Wednesday, June 23, 2010

If These Walls Could Tweet

Boudoir69 @ClosetHamper Um, the woman filled a straw bag with dry cleaning six weeks ago and hasn't moved it yet.

ClosetHamper @Boudoir69 Do not even talk to me. There is laundry sediment in here. There are fossilized undies. And, freakishly, a single baby sock. #fml

El_Baño_Sucio @HotInTheKitchen TP running low. They'll be coming for ur napkins soon. Also, not amused by DIY olive oil/sugar exfoliator. Tub now like gritty Slip n' Slide

JustKeepLivinRoom @Boudoir69  Upstairs neighbors playing Rock Band AGAIN. [BAM BAM! BAM BAM!] Say it ain't so a-woah-a-woah.

HotInTheKitchen RT@El_Baño_Sucio Not amused by DIY olive oil/sugar exfoliator. Tub now like gritty Slip n' Slide // LOLZ at least it wasn't honey, that shit is like superglue

ClosetHamper @JustKeepLivinRoom I *wish* I could hear that, dude. All sounds are muffled by a mountain of towels that smell like balls.

JonathanSafranFoyer @ClosetHamper @JustKeepLivinRoom Haha... balls.


  1. He-larious! "Laundry sediment"... fantastic.

    Hmmm... which reminds me, I need to do some laundry. I'm almost out of undies. And my towels smell like butt. And feet. I'm disgusting.

  2. Um, LOLZ. That is all.

  3. Very clever Sassy! Where do you come up with this stuff? Love it!!

  4. I'mg going to go right out and say it. Twitter is the best thing since sliced bread. Hours of entertainment are to be found in the condensed musings of aquaintances who are otherwise boring as a cheese sandwich.

  5. I used to have upstairs neighbors that played Rock Band all the time. It was the worst. Once we had to go upstairs to tell them to turn it down, and they were all "oh yeah, we were just practicing guitar". OH REALLY? Since when does practicing guitar involve stomping around and singing along to Bon Jovi? hahaha

  6. This would have been funnier if I spoke Twitter.

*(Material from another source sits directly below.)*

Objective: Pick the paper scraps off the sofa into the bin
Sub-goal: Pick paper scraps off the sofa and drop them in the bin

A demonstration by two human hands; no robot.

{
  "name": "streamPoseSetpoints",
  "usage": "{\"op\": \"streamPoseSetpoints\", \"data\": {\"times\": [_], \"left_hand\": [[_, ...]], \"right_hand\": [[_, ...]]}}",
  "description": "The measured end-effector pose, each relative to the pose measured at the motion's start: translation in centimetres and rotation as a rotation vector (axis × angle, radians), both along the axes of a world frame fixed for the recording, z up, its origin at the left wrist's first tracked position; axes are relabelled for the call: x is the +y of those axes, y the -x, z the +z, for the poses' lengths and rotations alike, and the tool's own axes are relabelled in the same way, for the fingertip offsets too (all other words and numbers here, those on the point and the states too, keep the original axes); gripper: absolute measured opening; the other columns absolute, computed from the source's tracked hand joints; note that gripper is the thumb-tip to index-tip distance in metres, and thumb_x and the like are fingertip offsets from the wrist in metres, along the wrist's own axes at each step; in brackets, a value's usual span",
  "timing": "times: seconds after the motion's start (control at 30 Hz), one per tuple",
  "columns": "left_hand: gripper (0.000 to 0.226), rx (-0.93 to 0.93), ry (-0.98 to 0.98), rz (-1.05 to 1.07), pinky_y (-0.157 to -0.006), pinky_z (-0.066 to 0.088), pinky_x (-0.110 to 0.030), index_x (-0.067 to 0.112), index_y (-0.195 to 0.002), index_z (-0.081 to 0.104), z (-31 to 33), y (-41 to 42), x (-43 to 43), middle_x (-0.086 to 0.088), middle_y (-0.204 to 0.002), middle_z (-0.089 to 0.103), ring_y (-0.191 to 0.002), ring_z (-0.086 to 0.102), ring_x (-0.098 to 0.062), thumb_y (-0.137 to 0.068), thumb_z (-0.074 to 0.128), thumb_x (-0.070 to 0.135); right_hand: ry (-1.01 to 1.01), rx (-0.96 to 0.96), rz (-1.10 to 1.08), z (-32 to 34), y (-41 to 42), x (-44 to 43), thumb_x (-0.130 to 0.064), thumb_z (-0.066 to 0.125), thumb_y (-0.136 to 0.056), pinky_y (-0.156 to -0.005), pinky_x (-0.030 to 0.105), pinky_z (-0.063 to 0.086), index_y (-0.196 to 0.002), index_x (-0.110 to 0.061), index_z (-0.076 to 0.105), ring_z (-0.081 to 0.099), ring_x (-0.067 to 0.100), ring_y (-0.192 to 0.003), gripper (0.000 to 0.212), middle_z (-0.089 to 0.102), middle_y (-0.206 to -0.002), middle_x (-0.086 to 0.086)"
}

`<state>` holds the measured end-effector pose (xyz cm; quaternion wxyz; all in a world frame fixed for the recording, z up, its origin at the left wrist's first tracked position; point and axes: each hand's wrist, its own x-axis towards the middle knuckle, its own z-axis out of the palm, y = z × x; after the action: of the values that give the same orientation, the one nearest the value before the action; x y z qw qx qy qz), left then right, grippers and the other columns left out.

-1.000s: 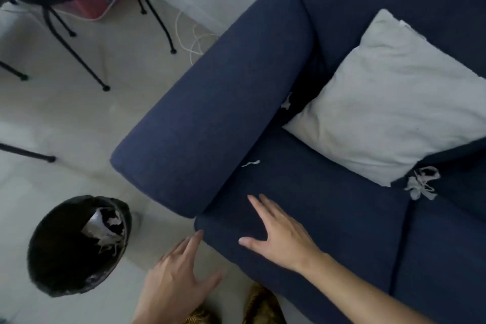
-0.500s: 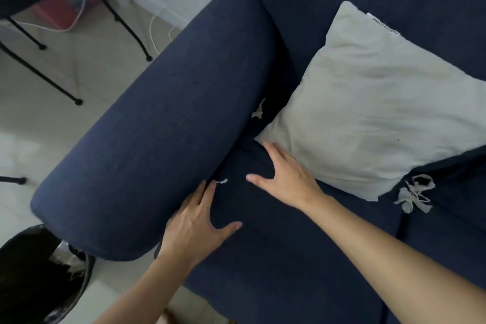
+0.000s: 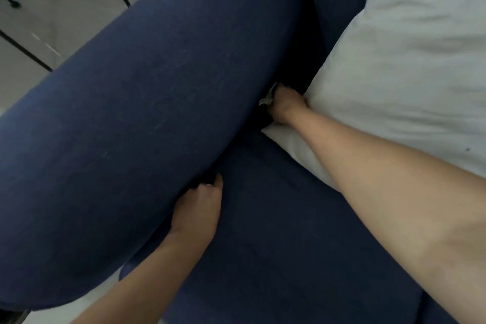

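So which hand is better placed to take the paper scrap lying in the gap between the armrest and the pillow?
The right hand. Its fingers are already at the paper scrap, deep in the gap beside the pillow. The left hand sits much nearer, curled against the armrest.

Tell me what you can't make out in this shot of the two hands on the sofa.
- Head view: the bin is out of frame, so its place is unknown.
- Left hand: fingertips curl into the gap beside the armrest; whether they hold the small scrap is hidden.
- Right hand: fingers sit in the dark crevice by the pillow; the paper scrap shows only an edge, grip unclear.
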<state>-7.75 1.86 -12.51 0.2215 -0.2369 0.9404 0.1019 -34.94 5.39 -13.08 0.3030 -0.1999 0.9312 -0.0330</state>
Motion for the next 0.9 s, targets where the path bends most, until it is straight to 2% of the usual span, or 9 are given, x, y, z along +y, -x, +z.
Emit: {"op": "streamPoseSetpoints", "data": {"times": [0.03, 0.1, 0.13, 0.2, 0.3, 0.4, 0.57, 0.73, 0.9], "left_hand": [[0.042, 0.045, -0.011, 0.031, -0.046, 0.04, -0.022, 0.016, -0.137, 0.052, -0.1, 0.1, 0.0, -0.003, -0.085, 0.069, -0.055, 0.053, -0.011, -0.096, 0.057, 0.006], [0.013, 0.076, -0.037, 0.033, -0.034, 0.023, -0.019, 0.013, -0.078, 0.069, -0.4, 0.0, -0.3, -0.001, -0.057, 0.06, -0.036, 0.029, -0.007, -0.081, 0.077, 0.004], [0.033, 0.042, -0.029, 0.024, -0.033, 0.018, -0.018, 0.014, -0.058, 0.057, -1.0, -0.1, -0.3, 0.0, -0.051, 0.055, -0.035, 0.02, -0.005, -0.074, 0.082, -0.001], [0.06, 0.007, -0.033, -0.033, -0.033, 0.014, -0.016, 0.018, -0.047, 0.034, -1.8, -0.2, -0.7, 0.001, -0.046, 0.05, -0.034, 0.016, -0.004, -0.064, 0.084, -0.008], [0.061, 0.004, -0.101, -0.032, -0.032, 0.016, -0.015, 0.017, -0.042, 0.036, -1.2, 0.1, -1.1, 0.001, -0.039, 0.045, -0.031, 0.023, -0.006, -0.053, 0.091, -0.007], [0.035, 0.012, -0.087, 0.018, -0.043, 0.034, -0.024, 0.015, -0.062, 0.049, -0.5, -0.1, -0.6, -0.002, -0.065, 0.06, -0.048, 0.046, -0.011, -0.085, 0.068, -0.004], [0.019, 0.07, -0.067, 0.022, -0.057, 0.038, -0.026, 0.012, -0.083, 0.055, 3.9, -0.2, -0.5, -0.004, -0.085, 0.061, -0.064, 0.047, -0.014, -0.099, 0.047, 0.007], [0.029, 0.152, -0.088, 0.025, -0.054, 0.038, -0.029, 0.015, -0.072, 0.044, 9.3, -1.3, -1.5, 0.002, -0.062, 0.044, -0.05, 0.038, -0.011, -0.089, 0.054, -0.006], [0.019, 0.422, -0.137, 0.12, -0.049, 0.049, -0.043, 0.009, -0.071, 0.059, 13.9, -3.5, -6.1, -0.006, -0.059, 0.058, -0.05, 0.055, -0.024, -0.087, 0.063, 0.0]], "right_hand": [[-0.03, -0.01, 0.024, -0.4, 0.3, -0.2, -0.024, 0.058, -0.099, -0.095, 0.035, 0.048, -0.143, -0.006, 0.045, 0.056, 0.033, -0.126, 0.049, 0.052, -0.144, 0.017], [-0.037, -0.023, 0.044, -1.1, 0.4, -0.6, -0.026, 0.054, -0.101, -0.092, 0.035, 0.049, -0.14, -0.007, 0.051, 0.059, 0.031, -0.121, 0.043, 0.057, -0.139, 0.015], [-0.019, -0.015, 0.034, -1.5, 0.4, -0.7, -0.026, 0.052, -0.102, -0.089, 0.034, 0.049, -0.135, -0.007, 0.055, 0.06, 0.031, -0.119, 0.038, 0.059, -0.136, 0.014], [0.036, 0.058, -0.008, -2.0, 0.0, -0.7, -0.022, 0.049, -0.104, -0.078, 0.032, 0.046, -0.125, -0.005, 0.062, 0.062, 0.031, -0.115, 0.03, 0.063, -0.13, 0.015], [0.099, 0.2, -0.047, -2.3, -0.9, -0.2, -0.006, 0.045, -0.103, -0.073, 0.028, 0.042, -0.119, -0.002, 0.066, 0.065, 0.032, -0.109, 0.026, 0.066, -0.124, 0.018], [0.163, 0.217, -0.042, -1.7, -1.6, 0.2, 0.0, 0.045, -0.101, -0.076, 0.027, 0.046, -0.12, -0.003, 0.067, 0.066, 0.03, -0.107, 0.029, 0.066, -0.122, 0.018], [0.295, 0.209, -0.008, 1.8, -3.6, 2.0, 0.002, 0.055, -0.096, -0.077, 0.028, 0.054, -0.104, -0.005, 0.076, 0.068, 0.022, -0.094, 0.024, 0.073, -0.106, 0.01], [0.448, 0.176, -0.017, 8.7, -7.8, 4.2, 0.0, 0.059, -0.092, -0.064, 0.037, 0.062, -0.095, -0.013, 0.08, 0.072, 0.021, -0.067, 0.024, 0.076, -0.085, 0.008], [0.547, 0.154, -0.026, 16.6, -12.0, 1.3, -0.002, 0.059, -0.091, -0.042, 0.011, 0.049, -0.098, -0.016, 0.078, 0.066, 0.001, -0.05, 0.025, 0.073, -0.077, 0.004]]}}
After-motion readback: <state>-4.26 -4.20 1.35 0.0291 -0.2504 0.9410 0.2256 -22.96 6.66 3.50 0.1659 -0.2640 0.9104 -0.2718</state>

  7. Your closet hamper can tweet and I still don't even have an about behind the times.

  8. Anonymous9:59 AM

    pretty sure I just died laughing.

  9. BILL.I.ANT.

    (word verification was swodown. "Swo down! Ywo gooing too fawwssst!"

  10. clever.
    Now go clean.

  11. @OneBlondeGirl: It's hard to find time to clean with a full time job! We're not disgusting, we're... um, self-empowered?

    @Zachary: I learned the LOLZ from you and Meghan. I feel so young!

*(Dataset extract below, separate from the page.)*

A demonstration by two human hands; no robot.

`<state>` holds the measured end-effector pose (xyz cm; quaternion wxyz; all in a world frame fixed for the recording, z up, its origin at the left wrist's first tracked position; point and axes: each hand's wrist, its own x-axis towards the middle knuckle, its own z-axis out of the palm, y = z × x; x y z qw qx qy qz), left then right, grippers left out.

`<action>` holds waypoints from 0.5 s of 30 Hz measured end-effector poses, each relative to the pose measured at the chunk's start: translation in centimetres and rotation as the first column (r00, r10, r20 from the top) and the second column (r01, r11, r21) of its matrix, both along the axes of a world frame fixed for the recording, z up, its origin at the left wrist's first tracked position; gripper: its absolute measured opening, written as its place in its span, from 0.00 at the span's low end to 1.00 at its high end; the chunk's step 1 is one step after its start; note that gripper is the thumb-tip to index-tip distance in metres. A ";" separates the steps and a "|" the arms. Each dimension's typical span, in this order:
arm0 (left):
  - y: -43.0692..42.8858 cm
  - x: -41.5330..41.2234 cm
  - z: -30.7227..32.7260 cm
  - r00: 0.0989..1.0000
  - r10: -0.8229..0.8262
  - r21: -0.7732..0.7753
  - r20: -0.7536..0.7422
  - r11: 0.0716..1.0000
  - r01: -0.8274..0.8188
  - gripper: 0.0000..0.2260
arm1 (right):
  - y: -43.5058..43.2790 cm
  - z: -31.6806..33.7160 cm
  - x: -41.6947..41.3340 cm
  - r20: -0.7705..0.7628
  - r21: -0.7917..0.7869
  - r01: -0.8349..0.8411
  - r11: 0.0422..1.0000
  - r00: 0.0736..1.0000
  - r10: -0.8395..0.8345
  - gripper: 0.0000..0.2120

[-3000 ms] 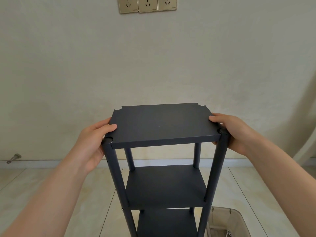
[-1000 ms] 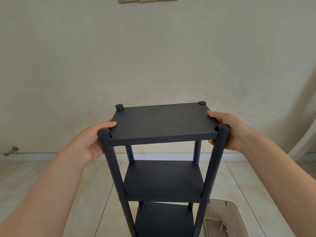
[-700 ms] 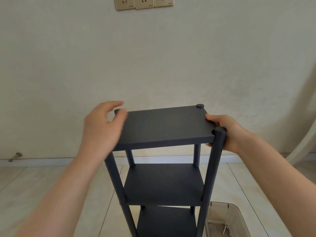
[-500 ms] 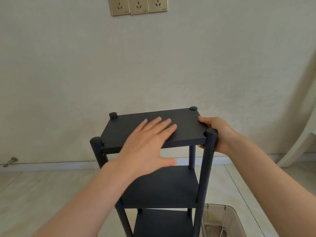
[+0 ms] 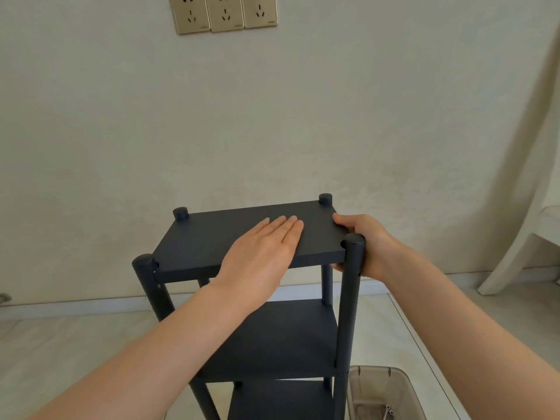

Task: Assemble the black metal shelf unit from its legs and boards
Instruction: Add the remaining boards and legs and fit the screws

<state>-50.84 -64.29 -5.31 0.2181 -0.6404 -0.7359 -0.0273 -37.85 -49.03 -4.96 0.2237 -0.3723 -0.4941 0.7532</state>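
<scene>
Nearly finished, by my reading. The shelf unit (image 5: pixel 303 298) stands upright on the tiled floor (image 5: pixel 75 359), close to the wall (image 5: pixel 121 131).

Done so far:
- Three boards show: top board (image 5: pixel 206 241), middle board (image 5: pixel 291 338), and lower board (image 5: pixel 281 401) at the frame's bottom edge. Anything below that is cut off.
- The legs (image 5: pixel 148 280) rise at the corners. Their round tops stand proud of the top board at all four corners, so the board looks seated.

Hands:
- The left hand (image 5: pixel 260 256) lies palm down on the top board with fingers straight and together (pressing or merely testing, I cannot tell).
- The right hand (image 5: pixel 368 244) grips the top board's right edge just behind the front right leg (image 5: pixel 348 313), thumb on top and fingers curled beneath.

Left to do, as a guess: check that the top board sits level and firm. Whether any fixings are missing, the view does not say.

Around:
- A clear plastic bin (image 5: pixel 406 386) sits on the floor just beside the front right leg, with a few small screws (image 5: pixel 388 408) inside.
- Wall sockets (image 5: pixel 224 12) are high up.
- Pale furniture (image 5: pixel 512 256) stands at the right, well apart.
- Nothing blocks the hands. The bin could be knocked if the unit is shifted right.
</scene>
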 end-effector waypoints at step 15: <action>-0.6 0.4 -1.7 1.000 0.020 -0.014 -0.005 1.000 -0.020 0.39 | -0.6 -1.3 0.3 0.021 0.001 -0.027 1.000 0.999 0.027 0.10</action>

    @RantersBox: Got home at midnight after closing the paper and sat comatose with my laptop croaking "Must... blog!" I like making up headlines, and the phrase "If these walls could talk" popped into my brain as I stared around my bedroom looking for inspiration. I thought it might be funny to do a riff on that with Twitter, and went with it. I was so tired I hardly knew what I was doing.

    @Mel: I'm a Twitter convert but what I don't like is that unless you're literally on it constantly you miss a lot. I'm not one of those people who can carry on Twitter conversations... I usually just pop on with a one-liner here and there, like a TV sitcom next door neighbor. I am the Kimmy Gibbler of Twitter.

    @Summer: Haha. I loved Rock Band until the upstairs neighbors got it. They don't have carpets, or kids, which means I hear them practice drumming until 3 or 4 am...

    @TB: I know, I know -- sadly I can't relate to all of you all of the time. Like when I wrote about Lost and heard mostly crickets...

    @Pamela: Thank you!

    @CommonGoddess: It only Tweets because it has nothing else to do but weep for its lonely, smelly existence.

    @Aurora Megan: Was it JonathanSafranFoyer that did it? I was pretty pleased with that one.

    @Allison: Why thank you, darlin!

    @Maybelline: I'm at work, so I can't right now. Also, my house is not that much of a sty; I often exaggerate for comic effect.

  12. that is absolutely hilarious!

  13. I really really heart this post.

  14. Seriously SUCKS to be ClosetHamper. Hahahaha, this was a hilarious post! Especially the end.